Le moment a dû leur sembler opportun pour venir à la rescousse de Mme Pécresse, déboutée à deux reprises par la justice administrative après avoir voulu faire de cette mesure antisociale un symbole de sa présidence de la région Île-de-France.
Au sein du conseil régional, je me souviens, la proposition d'exclure les étrangers bénéficiaires de l'AME de la tarification sociale dans les transports avait déjà trouvé le soutien d'un Front national enthousiaste de voir ses idées pleines de ressentiment xénophobe reprises par la droite conservatrice aux manettes. À un tel niveau de convergence idéologique, ce ne sont plus des liaisons dangereuses, mais une étreinte fiévreuse de joie mauvaise, celle d'ôter à ceux qui n'ont rien la possibilité d'avoir un peu. Parce que c'est bien de cela qu'il s'agit dans la proposition de loi. Or prendre les transports, se déplacer, constitue l'une des premières libertés fondamentales et un ferment de la cohésion sociale.
Avec ce texte, vous additionnez les précarités financière et administrative. Vous disséminez de nouveaux obstacles dans le parcours des étrangers qui veulent faire reconnaître leurs droits et se faire aider, scolariser, soigner. Non contents de les voir chassés de la place de la République, quand ils ne sont pas morts dans la Méditerranée – puisque notre pays a été incapable d'accueillir l'Aquarius – , vous assenez coup sur coup en espérant que ces gens-là, vous ne les verrez plus et qu'ils auront le bon goût de rester cloîtrés de l'autre côté du périphérique, là où on les a jetés il y a quelques semaines – comme autrefois on bannissait les gueux, on les mettait au ban, d'où vient d'ailleurs l'origine du mot « banlieue ».
Comment pouvez-vous défendre aujourd'hui un texte aussi ignoble ? Comment pouvez-vous choisir d'ignorer que, lors des vagues de confinement, ce sont ces sans-papiers qui ont souvent grossi les transports bondés pour assurer les besoins essentiels de la population en prenant le risque d'être contaminés ? Comment pouvez-vous faire mine d'oublier le prix humain payé par ces personnes que notre administration refuse de reconnaître comme faisant partie des nôtres ?
Comment nier les risques qu'ils ont pris en travaillant comme livreurs de repas dans la restauration, dans la logistique, dans le bâtiment, dans les sociétés de nettoyage, quand tant d'autres se trouvaient tranquillement confinés chez eux, voire au chaud dans leur résidence secondaire ?
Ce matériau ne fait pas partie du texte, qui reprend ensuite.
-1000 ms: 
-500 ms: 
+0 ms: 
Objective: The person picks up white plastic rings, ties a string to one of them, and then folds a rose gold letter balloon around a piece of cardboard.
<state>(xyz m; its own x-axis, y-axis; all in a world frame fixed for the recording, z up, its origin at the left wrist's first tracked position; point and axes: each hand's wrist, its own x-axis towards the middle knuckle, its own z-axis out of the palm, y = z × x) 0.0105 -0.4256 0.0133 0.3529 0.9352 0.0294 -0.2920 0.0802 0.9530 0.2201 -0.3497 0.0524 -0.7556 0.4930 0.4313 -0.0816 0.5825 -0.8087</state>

Vous le savez peut-être : le Portugal, dans un consensus admirable, a octroyé des droits supplémentaires aux sans-papiers. L'Italie, quant à elle, a facilité pour eux l'obtention de titres de séjour. Au même moment, en pleine récession économique, au milieu d'une crise sociale inédite, la droite française se gargarise et voudrait les priver d'un droit.
C'est tout simplement honteux, et les arguments avancés ne font qu'ajouter au mépris l'insulte la plus crasse. Mme Pécresse, pour défendre cette mesure, demandait sans rire sur les plateaux de télévision s'il revenait à la région Île-de-France de payer aux étrangers une télévision qu'ils ne pouvaient s'offrir. Je vous laisse juges, mes chers collègues, du niveau abject de ce raisonnement et de l'imaginaire qu'il charrie. Et vous osez mettre votre proposition sous l'égide de l'« équité » – c'est écrit dans le texte ? Décidément, Orwell n'est jamais loin.
Vous osez aussi parler d'argent, comme si cette mesure, qui ne représente qu'une goutte d'eau dans le budget des transports publics franciliens, pouvait contribuer à résorber je ne sais quel problème – lequel pourrait d'ailleurs être réglé si l'on s'attaquait enfin à ceux qui devraient mettre au pot pour que nous ayons des transports du quotidien de qualité.
Je terminerai en disant que ce que vous êtes en train de faire est désastreux, dans un pays gangrené par des idées qui vont sans cesse sur le terrain de l'extrême-droite. Je ne sais pas si vous mesurez votre responsabilité. Vous vous appelez Les Républicains, mais il me semble que votre proposition n'est pas simplement ambiguë ; elle vient rompre avec la promesse républicaine et sa devise, que je vous rappelle : liberté, égalité, fraternité.